Maryse LE BLEIZ et Graciele CRESPIN étaient nos invitées autour des questions soulevées par la clinique de la psychose chez l’enfant.

Argument : Soins aux enfants psychotiques et autistes

Nous avons tenté tout au long de cette journée de réfléchir ensemble à ce que nous mettons en œuvre dans nos pratiques de soins quand nous nous adressons à des enfants psychotiques ou autistes, « structures » que nous pouvons distinguer dans la clinique et dans le champ de la psychanalyse. Nous prendrons la notion de soin au sens large, qu’il s’agisse de la position du soignant en institution ou de l’analyste dans sa position d’analyste, et nous nous référerons à la psychanalyse. Chacun de sa place pourra témoigner de sa pratique, livrer son expérience, de là où il se sent être destinataire d’une adresse restée en mal de symbolisation en regard de sa pensée sur l’enfant.

Graciela Cullere‑Crespin, psychanalyste à Paris, nous fera l’honneur de nous aider dans nos élaborations. Elle fait partie, avec Marie‑Christine Laznik, du groupe de recherche et de prévention de l’autisme. (P.R.E.A.U.T.). Les résultats de cette recherche ont considérablement contribué à éclaircir la clinique psychanalytique en ce qui concerne la connaissance des processus autistiques. Leurs fondements théoriques s’appuient sur le fait qu’il y aurait un ratage du troisième temps pulsionnel oral chez le bébé atteint de troubles autistiques (hypothèse avancée par M‑C Laznik).

Freud[1] décrit ce troisième temps du déroulement pulsionnel comme celui où le bébé se fait l’objet de satisfaction de l’Autre. Alors que dans le premier temps le bébé s’élance vers l’objet de satisfaction et que dans le second, auto‑érotique, il y a un retour sur le corps propre quand le bébé prend une partie de son corps comme objet de satisfaction. De ce troisième temps, Lacan[2] dit que c’est le temps de « se faire ». Il s’agit d’une apparente passivité dans laquelle quelqu’un se laisse regarder, se laisse manger… dans le jeu du faire semblant. C’est en venant crocheter la jouissance de l’Autre que l’opération d’aliénation se fonde et l’entrée dans le champ de l’Autre. Nous ne pouvons guère parler d’appétence symbolique chez le jeune autiste qui ne réinitialise pas l’échange. C’est donc à cet endroit‑ci des opérations d’aliénation à l’Autre primordial et de séparation, que nous nous attarderons, à partir de la mise en place de la dynamique pulsionnelle, tant pour les enfants autistes que d’une façon différente pour les enfants psychotiques.

Maryse LE BLEIZ


Référence bibliographique pour cette journée :

Dans son livre : L’épopée symbolique du nouveau‑né, de la rencontre primordiale aux signes de souffrance précoce[3] paru en décembre 2007, Graciela Cullere‑Crespin retrace vingt années d’expérience partagées entre sa place d’analyste et son travail de prévention dans des équipes pédiatriques.

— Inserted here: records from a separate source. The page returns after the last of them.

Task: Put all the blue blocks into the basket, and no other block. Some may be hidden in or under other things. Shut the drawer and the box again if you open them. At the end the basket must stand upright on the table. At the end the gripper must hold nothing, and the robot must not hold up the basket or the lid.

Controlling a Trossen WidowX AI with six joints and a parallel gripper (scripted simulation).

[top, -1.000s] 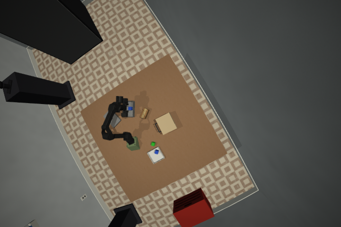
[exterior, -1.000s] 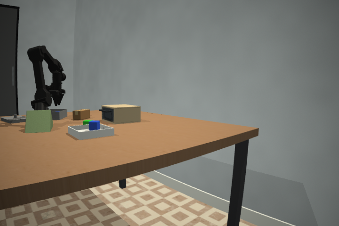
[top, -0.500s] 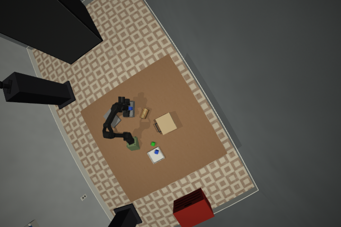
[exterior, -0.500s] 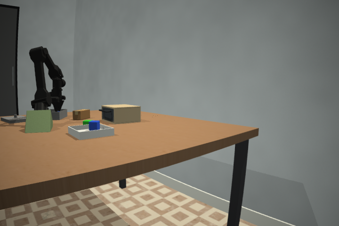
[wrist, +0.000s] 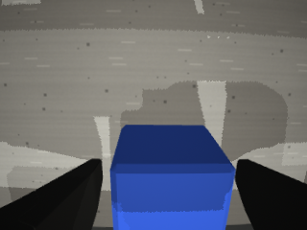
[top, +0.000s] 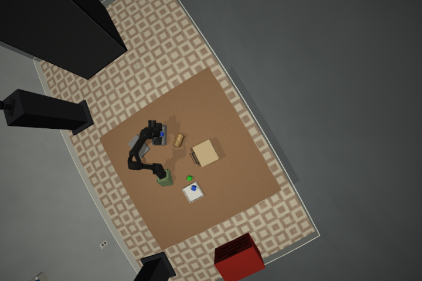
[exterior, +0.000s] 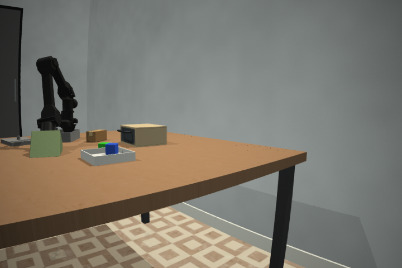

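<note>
My gripper (wrist: 170,169) (top: 160,134) is open and reaches down into the open grey box. Its two dark fingers stand either side of a blue block (wrist: 169,188) on the box floor, with a small gap on each side. From above the block (top: 162,134) shows just under my wrist. In the side view the gripper (exterior: 68,128) dips into the box (exterior: 70,135). A second blue block (top: 193,187) sits in a white tray (top: 192,192). A small brown basket (top: 178,140) stands right of the box.
The grey box lid (exterior: 15,140) lies flat left of the arm. A tan drawer unit (top: 205,153) with a dark handle stands to the right. A green block (top: 189,178) lies on the table by the tray. The arm's green base (top: 164,177) stands nearby.
</note>
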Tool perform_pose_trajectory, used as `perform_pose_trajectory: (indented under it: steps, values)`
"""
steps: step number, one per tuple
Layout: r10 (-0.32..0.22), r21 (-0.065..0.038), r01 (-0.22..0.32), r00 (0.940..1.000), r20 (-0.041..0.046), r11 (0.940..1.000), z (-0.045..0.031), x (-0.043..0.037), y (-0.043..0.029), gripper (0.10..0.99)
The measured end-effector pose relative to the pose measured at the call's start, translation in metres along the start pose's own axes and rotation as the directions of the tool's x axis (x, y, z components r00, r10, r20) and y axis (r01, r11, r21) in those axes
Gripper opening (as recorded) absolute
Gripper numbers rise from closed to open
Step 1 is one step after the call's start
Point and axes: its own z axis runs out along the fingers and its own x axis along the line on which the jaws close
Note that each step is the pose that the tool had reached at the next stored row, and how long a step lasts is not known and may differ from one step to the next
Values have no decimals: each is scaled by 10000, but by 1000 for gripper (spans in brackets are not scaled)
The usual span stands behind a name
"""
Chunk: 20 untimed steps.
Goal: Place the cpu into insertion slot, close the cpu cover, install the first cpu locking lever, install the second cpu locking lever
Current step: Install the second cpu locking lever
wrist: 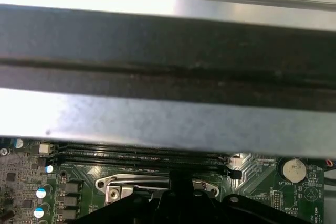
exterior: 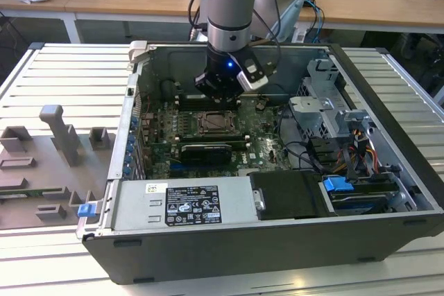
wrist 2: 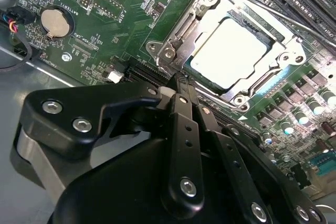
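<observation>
The cpu (wrist 2: 231,51), a pale silver square, lies in the insertion slot (exterior: 215,124) on the green board. The cpu cover (wrist 2: 207,11), a silvery frame with a square window, lies flat around the chip. A thin metal locking lever (wrist 2: 294,19) runs along one side of the cover. My gripper (wrist 2: 177,83) has its black fingers (wrist 2: 181,129) pressed together, tips at the socket's corner, beside the cover's edge. Whether the tips pinch anything thin is hidden. In the exterior view the gripper (exterior: 220,93) hangs over the far side of the slot. The cover (wrist: 121,187) also appears in the first wrist view.
The board sits deep in an open computer case (exterior: 388,102) with tall walls. Long black memory slots (wrist: 136,153) flank the socket. A coin battery (wrist 2: 55,22) and a black cable bundle (exterior: 312,157) lie nearby. A grey fixture (exterior: 62,136) stands outside the case.
</observation>
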Motion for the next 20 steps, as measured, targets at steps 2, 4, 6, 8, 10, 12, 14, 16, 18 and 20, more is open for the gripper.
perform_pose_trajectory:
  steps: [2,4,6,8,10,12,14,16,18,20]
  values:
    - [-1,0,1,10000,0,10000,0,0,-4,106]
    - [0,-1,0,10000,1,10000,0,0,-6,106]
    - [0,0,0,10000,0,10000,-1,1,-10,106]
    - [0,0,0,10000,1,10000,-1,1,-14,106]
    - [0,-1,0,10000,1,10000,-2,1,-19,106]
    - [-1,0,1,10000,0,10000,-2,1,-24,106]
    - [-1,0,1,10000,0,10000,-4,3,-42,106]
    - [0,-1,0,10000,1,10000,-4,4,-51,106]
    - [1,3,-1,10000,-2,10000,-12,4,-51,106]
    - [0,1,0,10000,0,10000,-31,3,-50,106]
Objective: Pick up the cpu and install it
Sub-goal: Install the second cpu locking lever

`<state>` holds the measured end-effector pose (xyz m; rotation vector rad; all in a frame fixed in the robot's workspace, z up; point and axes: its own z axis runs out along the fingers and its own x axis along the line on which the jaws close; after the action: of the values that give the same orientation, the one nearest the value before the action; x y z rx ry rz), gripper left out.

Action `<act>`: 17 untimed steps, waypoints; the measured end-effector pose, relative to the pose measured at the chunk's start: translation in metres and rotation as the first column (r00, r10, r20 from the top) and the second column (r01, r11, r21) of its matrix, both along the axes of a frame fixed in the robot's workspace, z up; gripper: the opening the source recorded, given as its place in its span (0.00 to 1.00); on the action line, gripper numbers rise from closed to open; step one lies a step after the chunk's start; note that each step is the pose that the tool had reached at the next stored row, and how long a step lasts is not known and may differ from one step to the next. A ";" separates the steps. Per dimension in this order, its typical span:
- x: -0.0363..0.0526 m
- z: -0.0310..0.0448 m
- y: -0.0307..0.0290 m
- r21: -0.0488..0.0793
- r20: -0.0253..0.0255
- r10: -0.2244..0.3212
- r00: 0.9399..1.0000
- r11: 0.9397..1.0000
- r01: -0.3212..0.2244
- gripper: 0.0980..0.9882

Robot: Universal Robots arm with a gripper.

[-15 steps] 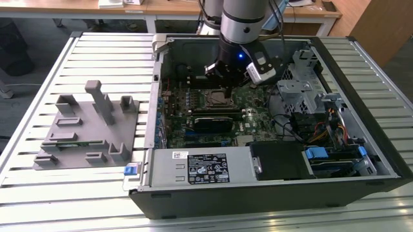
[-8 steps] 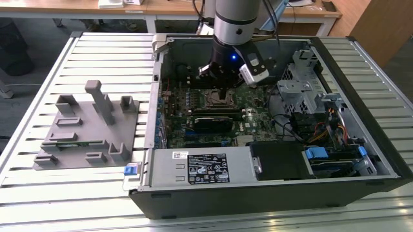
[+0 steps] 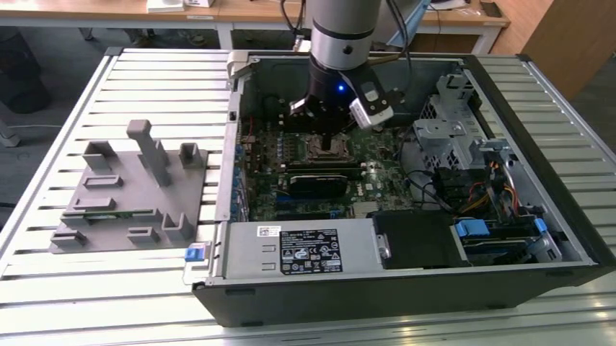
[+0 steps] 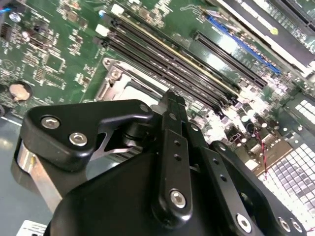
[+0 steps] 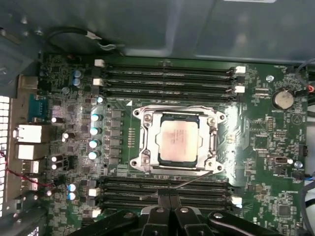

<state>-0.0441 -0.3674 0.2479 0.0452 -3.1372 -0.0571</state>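
The cpu (image 5: 178,142) is a silver-grey square lying flat inside the metal socket frame (image 5: 142,140) on the green motherboard (image 5: 266,142). Memory slots run along both sides of the socket. In the first wrist view my gripper (image 5: 170,205) hangs over the slots beside the socket, apart from the cpu, with its fingers pressed together and nothing between them. The second wrist view has the black fingers (image 4: 172,123) closed, with the socket frame (image 4: 114,83) just beyond them. In the exterior view the gripper (image 3: 332,138) sits low inside the open computer case, right above the socket (image 3: 327,150).
The open computer case (image 3: 231,216) walls in the arm. It holds a power supply (image 3: 298,249), a drive cage (image 3: 452,130) and cables (image 3: 481,191). At the exterior view's left a grey fixture (image 3: 135,194) with a green memory stick (image 3: 108,213) stands on the slatted table (image 3: 58,144).
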 end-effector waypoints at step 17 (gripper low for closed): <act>-0.0104 -0.0201 0.0000 0.000 -0.001 0.003 1.000 1.000 -0.003 0.01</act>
<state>-0.0545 -0.3674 0.2278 0.0502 -3.1363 -0.0569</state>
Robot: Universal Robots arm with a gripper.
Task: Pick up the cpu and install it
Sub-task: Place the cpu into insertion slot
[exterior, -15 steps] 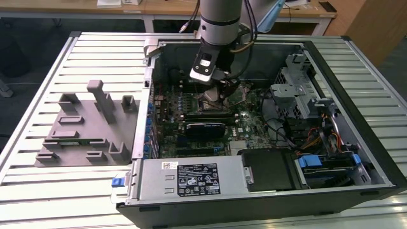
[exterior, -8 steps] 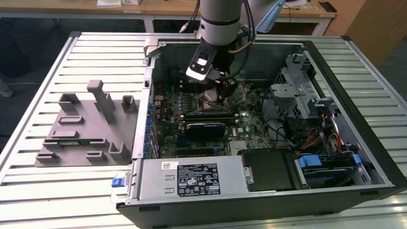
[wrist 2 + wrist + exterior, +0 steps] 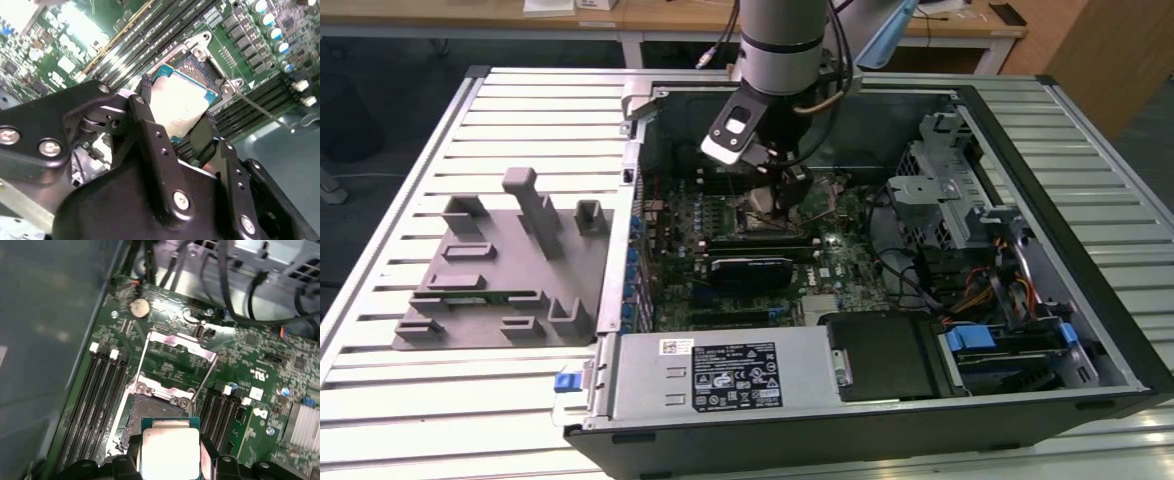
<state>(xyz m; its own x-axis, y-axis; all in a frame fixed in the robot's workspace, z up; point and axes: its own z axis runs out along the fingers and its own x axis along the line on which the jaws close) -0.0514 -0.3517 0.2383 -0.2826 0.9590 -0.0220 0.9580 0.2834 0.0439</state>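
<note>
First, the exterior view: the arm (image 3: 781,40) reaches down into an open computer case (image 3: 1067,300) lying on a slatted desk (image 3: 520,110). The claw (image 3: 781,185) hangs low over the motherboard (image 3: 761,290). A grey fixture tray (image 3: 480,290) sits on the desk towards the exterior view's left, well apart from the claw. From this angle the claw's body hides what it carries, and the socket under it is hard to make out.

Closer in, the second wrist view settles that. The claw (image 3: 176,100) is narrowed onto the cpu (image 3: 180,112), one black finger (image 3: 150,130) on each of two opposite edges. The silvery plate is tilted over the open socket (image 3: 200,65). A thin lever (image 3: 260,107) stands out beside the socket, and memory slots (image 3: 140,35) run past it. Whether the cpu touches the socket I cannot tell.

The first wrist view looks along the board. The cpu (image 3: 170,447) sits between the fingers (image 3: 207,450) at the near edge of the socket (image 3: 150,412). Beyond it are the raised load plate (image 3: 175,347), a coin battery (image 3: 139,307) and dark cables (image 3: 225,270). The claw's lower part is cut off by the picture's edge.
</note>
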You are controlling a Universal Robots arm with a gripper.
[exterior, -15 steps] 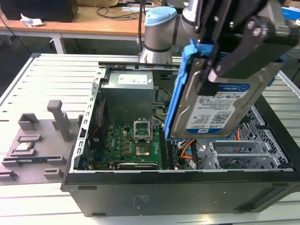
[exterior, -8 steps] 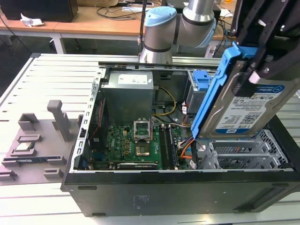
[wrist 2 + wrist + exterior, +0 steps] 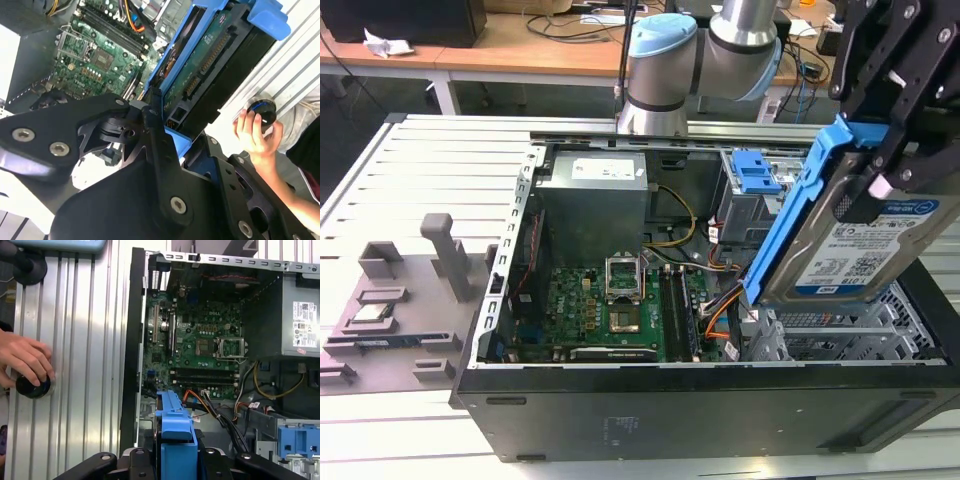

Cet ouvrage est un outil de travail clinique et conceptuel qui s’adresse à tous les professionnels s’occupant d’enfants mais aussi d’adultes :

Mon intérêt pour les troubles graves du développement tient à ce qu’ils mettent à nu, qu’ils rendent visibles, comme un film qui se déroulerait au ralenti, les processus sous‑jacents à l’émergence subjective. Ces enfants mettent des années à regarder, à parler, ce que les enfants se développant normalement font en l’espace de quelques semaines à quelques mois. Un autre enseignement que je retiens de ce parcours, c’est que le savoir spécifique du thérapeute est extrapolable dans des situations hors cadre de la cure classique, et qu’il peut être mis à disposition des personnels médicaux et éducatifs qui entourent les enfants dans de nombreuses institutions

Notes

[1] Freud, Pulsions et destins de pulsions, O.C. Vol XIII, PUF, 1988.

[2] Lacan, Les quatre concept fondamentaux, Paris, Seuil, 1973.

[3] G. Cullere‑Crespin, L’épopée symbolique du nouveau‑né, Paris, Érès, 2007.